A university faculty member shared a recent conversation she had with a student. After failing an exam, her student approached her to negotiate the grade. This is nothing new. What was new was the student’s complaints:
- “You didn’t give us enough time. The test was way too long.”
- “Why didn’t you tell us the exam was comprehensive?”
- “We didn’t have sufficient tutors available!”
- “This test was too hard for an undergraduate course.”
The student complained so much, the faculty member began to question her teaching skills. Then, however, she remembered that in the course of her 27 years as an instructor, at no other time had any student so absolutely rejected responsibility for his or her grade.
In 2005, Bradford Smart wrote a book called Top Grading. In it, Smart says that resourcefulness is the new “meta” competency people must possess. Think about it. Because information is ubiquitous, people no longer need to know a lot. Information is readily available. You can search and find answers to almost any problem if you know where to look. That’s why the virtue of “resourcefulness” is now the most important skill to teach and hire. Whether it’s students in school or team members on the job—we need people who know how to find answers, ones who can identify and solve problems because they can find solutions that are not fast or convenient. Instead of complaining about hard tests, they get creative and gritty… and thrive.
Herein lies our problem.
We, the adult population, have taken pride in resourcing our kids in every way. We have worked to make their lives safe, convenient and happy. It’s natural to do so. We’ve given them helmets and kneepads, smart phones and tablets, comfort food, praise and trophies just for being “you.” The challenge is this:
The more resources we have, the less resourceful we tend to become.
Consider the principle above. When I have a lot of “stuff” I don’t have to be resourceful. I always have enough. I don’t have to get creative—it’s all been done for me. My video game cheat sheet tells me how to win; my Lego play set tells me what to build and how to build it; my teacher spoon feeds me the answers before the big test; my mom does all my cooking, driving and cleaning; and my Monopoly game has even removed the “Go To Jail” card because I don’t want to waste time in jail when I want to play the game. This is a picture of middle class America today.
Do you know why our grandparents came from such a resourceful generation? Because many of them lived through the “Great Depression.” They had to be.
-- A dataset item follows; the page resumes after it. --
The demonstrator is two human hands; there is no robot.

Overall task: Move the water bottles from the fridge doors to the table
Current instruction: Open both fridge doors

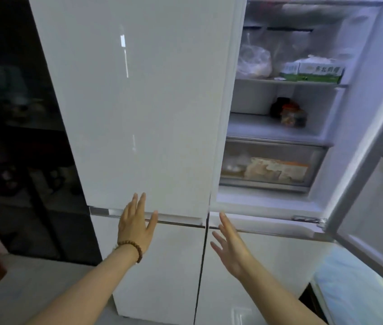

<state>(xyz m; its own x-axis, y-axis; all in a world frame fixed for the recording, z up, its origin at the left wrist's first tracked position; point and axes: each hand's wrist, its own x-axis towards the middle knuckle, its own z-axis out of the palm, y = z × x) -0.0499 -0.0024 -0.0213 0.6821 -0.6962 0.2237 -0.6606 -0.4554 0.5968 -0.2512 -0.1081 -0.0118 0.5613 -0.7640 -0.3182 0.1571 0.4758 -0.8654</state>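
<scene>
Bare forearms; brown beaded bracelet (131, 248), left wrist

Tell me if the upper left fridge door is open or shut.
Shut. The upper left door sits flush, hiding its compartment; the upper right door is swung out, shelves showing.

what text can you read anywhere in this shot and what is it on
"东北", then two characters too blurred to read: on the green and white carton inside the fridge.
Orange package in the clear drawer: print too blurred to read.
Orange-lidded jar: label too blurred to read.
No other text shows.
</scene>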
They saved their money instead of spending it; they didn’t dispose of uneaten food so they’d have leftovers for tomorrow; they wore shoes and drove cars until they were no longer able to transport them any more. It was function over form. Today, we pride ourselves in the very opposite. If my clothes or car doesn’t look new—I want a new one. Ugh.
Make It a Game or a Challenge
So, here’s the big question: as caring adults in the lives of our students, how do we continue to provide for and resource our kids—while at the same time, cultivate resourcefulness inside of them?
Try this. What if we made this whole thing a game? What if we talked about resourcefulness with our students, and then once a week, created a challenge where we removed the normal “resources” at their disposal; we imagined that we were on an island with very few conveniences and had to make things happen with our grit and ingenuity? Think Jack Shepherd or John Locke on the TV show, “Lost.”
There are private schools—untraditional schools—that now take students out into the woods for an entire day and teach them to survive with nothing but a knife. You may think this is a bit of an extreme, and perhaps it is, but I can guarantee one thing. The students in that course are more marketable to a future employer because they have developed the meta-competency: resourcefulness.
What are your ideas, questions or thoughts on this principle: the more resources we have, the less resourceful we tend to become?